Dr. Stoltenberg said that work-related and individual factors can cause burnout and stress. While we sometimes overstate the individual’s ability to be strong and to develop strategies for resilience, a better approach would be to focus on work-related aspects and consider how we can help palliative care providers feel more supported. There are several ways to do this, starting with expressing gratitude and appreciation. Recognizing that stress and burnout are very real helps caregivers express their feelings when they are exhausted. It is important that they have someone to talk to so that they can explore and share their feelings. It is also important to help them regain a sense of control over their schedules and learn how to adapt to their patients’ needs. It is important to help them see how they can feel in greater control of themselves, even in a pandemic.

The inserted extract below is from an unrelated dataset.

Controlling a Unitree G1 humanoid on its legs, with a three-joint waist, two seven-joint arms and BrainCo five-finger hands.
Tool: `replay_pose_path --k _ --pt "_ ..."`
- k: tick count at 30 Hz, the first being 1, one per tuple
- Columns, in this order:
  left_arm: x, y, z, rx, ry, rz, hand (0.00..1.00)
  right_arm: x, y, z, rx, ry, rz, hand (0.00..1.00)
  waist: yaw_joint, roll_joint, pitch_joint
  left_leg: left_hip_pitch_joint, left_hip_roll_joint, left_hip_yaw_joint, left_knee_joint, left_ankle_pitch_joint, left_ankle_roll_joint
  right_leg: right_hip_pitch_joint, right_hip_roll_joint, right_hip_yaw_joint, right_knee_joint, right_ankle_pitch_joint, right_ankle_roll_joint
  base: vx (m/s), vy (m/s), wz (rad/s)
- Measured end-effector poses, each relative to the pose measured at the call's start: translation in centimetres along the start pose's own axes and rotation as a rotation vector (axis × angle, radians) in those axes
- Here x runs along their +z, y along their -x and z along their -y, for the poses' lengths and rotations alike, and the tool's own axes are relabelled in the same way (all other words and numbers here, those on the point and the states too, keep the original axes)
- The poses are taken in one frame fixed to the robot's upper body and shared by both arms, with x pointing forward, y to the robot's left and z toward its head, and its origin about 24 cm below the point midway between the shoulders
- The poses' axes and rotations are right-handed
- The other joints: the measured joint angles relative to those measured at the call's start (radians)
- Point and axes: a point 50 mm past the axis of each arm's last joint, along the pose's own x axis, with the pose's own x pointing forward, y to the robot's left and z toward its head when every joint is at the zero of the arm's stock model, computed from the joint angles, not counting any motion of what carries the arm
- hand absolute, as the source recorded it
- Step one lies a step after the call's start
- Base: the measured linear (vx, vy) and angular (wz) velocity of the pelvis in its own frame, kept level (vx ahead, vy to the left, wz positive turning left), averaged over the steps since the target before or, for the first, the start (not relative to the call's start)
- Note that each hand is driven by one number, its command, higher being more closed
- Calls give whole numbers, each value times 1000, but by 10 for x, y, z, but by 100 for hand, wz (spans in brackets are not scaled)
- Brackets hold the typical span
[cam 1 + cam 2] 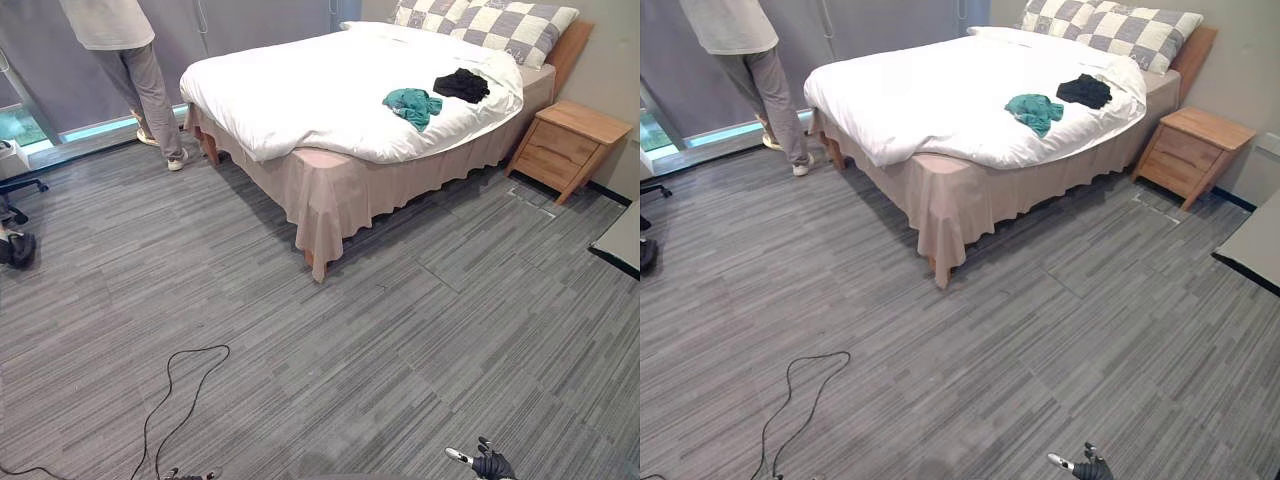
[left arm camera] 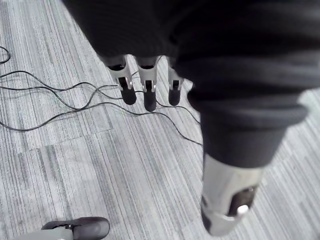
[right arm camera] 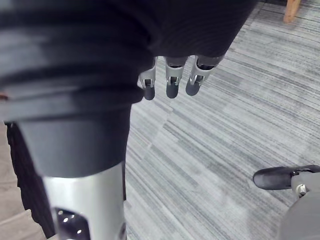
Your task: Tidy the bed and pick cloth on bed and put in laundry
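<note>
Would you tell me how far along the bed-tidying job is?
Nothing looks done yet: the teal cloth and black cloth lie on the white duvet. Nothing is in hand; the left hand and right hand hang open, empty, over the floor. All picking and tidying remains.

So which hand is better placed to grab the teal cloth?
Right, probably. The teal cloth lies right of centre on the bed, nearer the right hand. That and the left hand hang open and empty, far from the bed.
</note>
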Motion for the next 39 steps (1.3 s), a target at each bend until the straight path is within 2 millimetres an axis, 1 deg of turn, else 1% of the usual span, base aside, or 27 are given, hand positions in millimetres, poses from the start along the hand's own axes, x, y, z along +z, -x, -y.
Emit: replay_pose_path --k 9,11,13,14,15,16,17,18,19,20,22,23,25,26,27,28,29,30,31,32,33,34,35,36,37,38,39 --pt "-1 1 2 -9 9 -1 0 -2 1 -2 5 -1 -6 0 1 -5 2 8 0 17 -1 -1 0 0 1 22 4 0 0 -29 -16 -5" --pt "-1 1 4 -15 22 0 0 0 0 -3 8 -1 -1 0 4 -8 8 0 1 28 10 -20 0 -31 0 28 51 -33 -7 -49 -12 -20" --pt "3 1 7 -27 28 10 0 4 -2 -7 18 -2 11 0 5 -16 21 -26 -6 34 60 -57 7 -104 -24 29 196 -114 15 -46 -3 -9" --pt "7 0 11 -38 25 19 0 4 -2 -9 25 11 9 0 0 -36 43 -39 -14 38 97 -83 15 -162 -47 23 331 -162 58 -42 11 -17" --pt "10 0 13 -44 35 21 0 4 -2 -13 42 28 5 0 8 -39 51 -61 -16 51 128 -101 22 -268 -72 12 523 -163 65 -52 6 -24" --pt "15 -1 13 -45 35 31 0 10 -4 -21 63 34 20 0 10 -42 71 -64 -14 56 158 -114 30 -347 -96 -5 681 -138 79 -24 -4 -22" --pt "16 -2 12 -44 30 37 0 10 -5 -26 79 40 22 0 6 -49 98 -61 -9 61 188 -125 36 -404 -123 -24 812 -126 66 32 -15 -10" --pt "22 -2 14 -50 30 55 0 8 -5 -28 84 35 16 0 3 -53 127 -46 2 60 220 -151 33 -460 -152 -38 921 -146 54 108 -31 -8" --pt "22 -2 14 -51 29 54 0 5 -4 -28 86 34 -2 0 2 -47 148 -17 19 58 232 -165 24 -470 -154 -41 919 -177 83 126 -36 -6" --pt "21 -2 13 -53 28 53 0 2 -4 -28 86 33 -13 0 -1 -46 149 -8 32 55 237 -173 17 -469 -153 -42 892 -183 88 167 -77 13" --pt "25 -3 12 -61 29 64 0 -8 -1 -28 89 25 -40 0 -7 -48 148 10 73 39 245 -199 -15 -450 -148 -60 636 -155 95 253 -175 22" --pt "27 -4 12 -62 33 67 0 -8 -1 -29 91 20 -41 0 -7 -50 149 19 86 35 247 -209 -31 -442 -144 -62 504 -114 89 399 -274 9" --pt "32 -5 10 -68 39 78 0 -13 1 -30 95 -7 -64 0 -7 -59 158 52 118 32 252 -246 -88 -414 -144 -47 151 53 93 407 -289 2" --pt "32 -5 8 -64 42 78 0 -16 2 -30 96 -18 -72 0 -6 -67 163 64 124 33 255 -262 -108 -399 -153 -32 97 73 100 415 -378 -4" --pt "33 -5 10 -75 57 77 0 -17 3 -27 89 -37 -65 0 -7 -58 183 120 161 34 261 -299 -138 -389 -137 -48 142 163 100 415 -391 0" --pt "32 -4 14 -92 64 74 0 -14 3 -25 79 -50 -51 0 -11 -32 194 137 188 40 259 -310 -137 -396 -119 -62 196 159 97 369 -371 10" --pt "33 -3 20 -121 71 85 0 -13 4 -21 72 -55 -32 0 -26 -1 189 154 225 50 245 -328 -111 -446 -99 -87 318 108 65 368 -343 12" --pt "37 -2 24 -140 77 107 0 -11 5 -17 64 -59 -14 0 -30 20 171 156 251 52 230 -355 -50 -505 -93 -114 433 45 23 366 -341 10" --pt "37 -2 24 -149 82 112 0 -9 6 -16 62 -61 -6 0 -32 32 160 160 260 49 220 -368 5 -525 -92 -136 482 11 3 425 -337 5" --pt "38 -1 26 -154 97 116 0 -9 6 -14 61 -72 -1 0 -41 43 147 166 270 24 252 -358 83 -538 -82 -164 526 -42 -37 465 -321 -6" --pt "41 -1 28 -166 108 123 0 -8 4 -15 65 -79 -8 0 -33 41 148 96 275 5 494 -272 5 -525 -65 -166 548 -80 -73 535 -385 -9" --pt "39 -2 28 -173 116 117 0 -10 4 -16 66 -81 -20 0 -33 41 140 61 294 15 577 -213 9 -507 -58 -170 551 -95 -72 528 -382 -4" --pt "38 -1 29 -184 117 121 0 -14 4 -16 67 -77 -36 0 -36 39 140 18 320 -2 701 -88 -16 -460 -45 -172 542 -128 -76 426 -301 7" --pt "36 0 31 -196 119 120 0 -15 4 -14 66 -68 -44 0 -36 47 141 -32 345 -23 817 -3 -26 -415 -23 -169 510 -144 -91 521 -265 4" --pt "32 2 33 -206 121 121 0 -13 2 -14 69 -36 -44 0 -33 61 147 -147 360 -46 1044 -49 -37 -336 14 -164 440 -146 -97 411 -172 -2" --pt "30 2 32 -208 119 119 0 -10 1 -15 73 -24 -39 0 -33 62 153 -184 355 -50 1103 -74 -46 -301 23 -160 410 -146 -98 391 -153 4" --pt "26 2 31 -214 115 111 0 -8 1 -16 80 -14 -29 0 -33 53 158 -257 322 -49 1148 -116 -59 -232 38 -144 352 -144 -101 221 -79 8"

Dr. Bonilla went on to say that there is a lot of fatigue, with multiple causes, including fear of infection, fear of dying, and the risk of staff members infecting their own families. At the start of the pandemic they were handicapped by the shortage of supplies, or felt powerless when excluded from decisions made solely by intensive care physicians. Staff also suffered from burnout because they were not able to work properly as teams. Many were negatively affected by seeing patients suffering and dying alone, separated from their loved ones. "Although we are not at the same point in the pandemic as we were a few months ago, all these factors lead to burnout, post-traumatic stress, and grief caused by everything that has occurred."
Dr. Stoltenberg highlighted an event during the first wave of the pandemic which exemplifies one positive aspect of the contribution made by palliative care: “In April last year, there was a nurse working in a special COVID-19 end-of-life unit. She witnessed the third or fourth patient die in twelve hours and telephoned the family to report that the patient had passed away. She spent twenty minutes talking, emphasizing how good the treatment had been, and the kindness and consideration shown to the patient. When she hung up, three of the nurses by the bed were crying, saying “We are exhausted, but hearing your affection and compassion for this family, on your third call tonight, you are inspiring us to carry on. So, thank you for that call and the way you spoke with the family."
THE ECHO PROJECT: Everyone teaches, everyone learns.
The goal of the ECHO project is to build capacity among healthcare providers through case-based learning and joint patient management using videoconferencing technology combined with clinical management tools to connect specialized consultants with primary care providers in rural and underserved areas.
The ECHO educational methodology began in 2003 in New Mexico. Since then, the ECHO Project model has expanded to cover infectious diseases, rheumatological diseases, chronic pain, addictions, HIV, diabetes, complex multi-system diseases, cancer prevention, and palliative care. Currently, more than 320 academic centers in the US and around the world serve as ECHO centers.
Two ECHO projects were started in conjunction with PAHO––one in the Caribbean and the other in Latin America––to enable palliative care providers with different levels of training to share cases with experts. Monthly 90-minute sessions provide an opportunity to present and discuss a practical case, followed by a didactic session.
The Palliative Care ECHO Project has contributed to the training of personnel working in this field and has also emerged as a useful platform for palliative care workers to address burnout and stress, helping to generate a feeling of community.
Dr. Stoltenberg added: “Participating in these ECHO programs has really shown me the heroes throughout the Region––people at all levels of training. It is incredibly motivating and humbling to see these individuals who are willing to take an hour and a half out of their busy schedules. We are reinvigorated by the experience and are willing to help in any way we can so that everyone in the Region can continue these programs.”